Abstract Photodynamic therapy (PDT) represents a high‐efficient and non‐invasive therapeutic modality for current and future tumor treatments, drawing extensive attention in the fields of antitumor drug and clinical phototherapy. In recent years, the photosensitizer (PS) market and PDT clinical applications have expanded to address various cancers and skin diseases. However, hypoxic environment within tumors poses a substantial challenge to the therapeutic capability of reactive oxygen species‐dependent PDT. Consequently, researches have increasingly focus from the type II to type I PDT mechanism, which relies on radical production with less or no oxygen dependence.

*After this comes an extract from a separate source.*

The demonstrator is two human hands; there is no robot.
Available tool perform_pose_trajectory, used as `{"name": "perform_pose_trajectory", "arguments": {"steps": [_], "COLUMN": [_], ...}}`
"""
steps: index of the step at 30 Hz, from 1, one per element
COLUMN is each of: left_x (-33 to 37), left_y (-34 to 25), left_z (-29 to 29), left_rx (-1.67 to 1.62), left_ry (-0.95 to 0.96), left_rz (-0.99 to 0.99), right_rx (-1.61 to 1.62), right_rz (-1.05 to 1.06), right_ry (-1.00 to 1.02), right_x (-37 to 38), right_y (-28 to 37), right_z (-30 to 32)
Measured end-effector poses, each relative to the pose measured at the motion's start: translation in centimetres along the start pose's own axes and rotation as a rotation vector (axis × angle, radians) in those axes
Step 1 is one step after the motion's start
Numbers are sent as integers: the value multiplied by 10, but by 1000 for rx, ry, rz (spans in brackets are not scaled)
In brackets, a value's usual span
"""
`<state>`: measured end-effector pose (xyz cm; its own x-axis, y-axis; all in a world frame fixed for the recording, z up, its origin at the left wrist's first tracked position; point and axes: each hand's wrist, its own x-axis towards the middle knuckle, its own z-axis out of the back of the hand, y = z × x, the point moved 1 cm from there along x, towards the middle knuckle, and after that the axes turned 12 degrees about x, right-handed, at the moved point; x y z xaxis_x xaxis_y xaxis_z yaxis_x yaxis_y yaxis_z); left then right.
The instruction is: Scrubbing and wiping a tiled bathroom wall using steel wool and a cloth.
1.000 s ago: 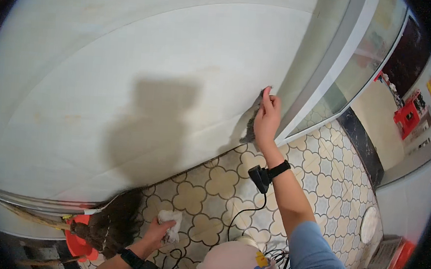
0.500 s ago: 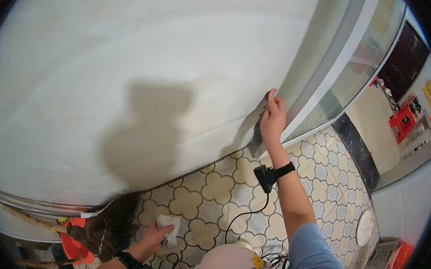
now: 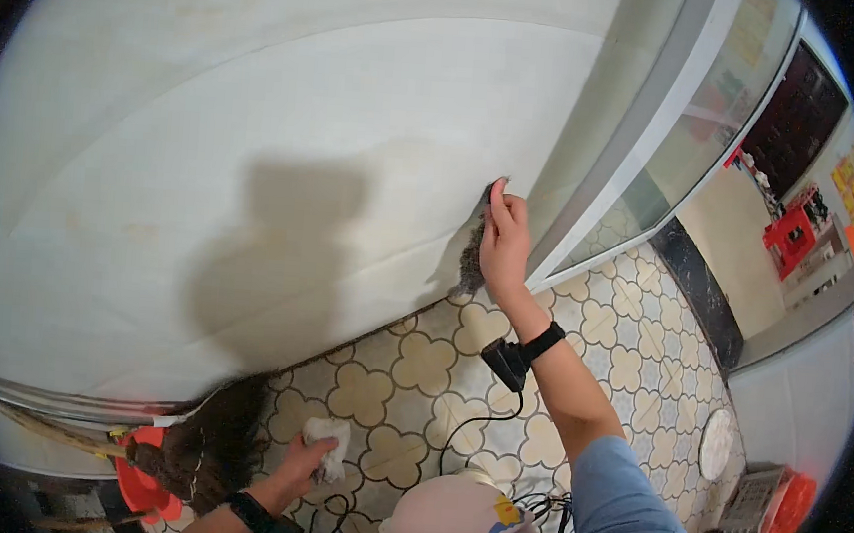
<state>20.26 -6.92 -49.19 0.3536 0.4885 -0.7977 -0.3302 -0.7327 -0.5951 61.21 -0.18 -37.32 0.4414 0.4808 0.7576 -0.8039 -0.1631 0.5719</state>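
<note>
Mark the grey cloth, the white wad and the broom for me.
Grey cloth (image 3: 471,253): head view, its fuzzy middle.
White wad (image 3: 329,429): head view, its crumpled upper part.
Broom (image 3: 221,440): head view, its dark bristles.

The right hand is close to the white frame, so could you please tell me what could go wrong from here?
The right hand, holding a dark grey cloth-like piece by the wall, might bump the white frame nearby. The black cable hanging from the black wrist device could snag if that arm moves. The left hand, gripping a white wad, might brush the dark broom close by.
</note>
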Motion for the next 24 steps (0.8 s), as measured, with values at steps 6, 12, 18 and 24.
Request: {"name": "perform_pose_trajectory", "arguments": {"steps": [6,12,18,24], "left_x": [-14,-9,-6,3], "left_y": [-18,-11,-9,-4], "left_z": [-11,-4,-7,-5], "left_rx": [62,93,52,73], "left_ry": [-25,-6,-9,-18], "left_rz": [23,-8,34,11], "right_rx": [33,-36,-127,-207], "right_rz": [-125,-2,21,-13], "right_ry": [-145,85,-63,8], "right_x": [21,-9,11,-3], "right_y": [-21,-3,-15,-32], "right_z": [13,3,13,18]}}
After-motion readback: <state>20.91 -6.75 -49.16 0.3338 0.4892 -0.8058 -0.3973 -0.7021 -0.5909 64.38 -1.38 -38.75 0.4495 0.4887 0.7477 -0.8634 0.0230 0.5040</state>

Despite significant progress in the development of type I PSs, a holistic understanding regarding the design principles for these molecules remains elusive. Specifically, electron transfer‐mediated type I PDT are extensively studied in recent years but is insufficiently addressed in existing reviews. This review systematically summarizes recent advancements in the molecular design rationales of organic type I PSs, categorizing them into three key fundamental strategies: modulating PS charge distribution, singlet oxygen forbidden via low triplet excited state, and accelerating PS radical formation via inducing electron transfer. This review aims to offer valuable insights for the future type I PS design and the advancement of anti‐hypoxia PDT.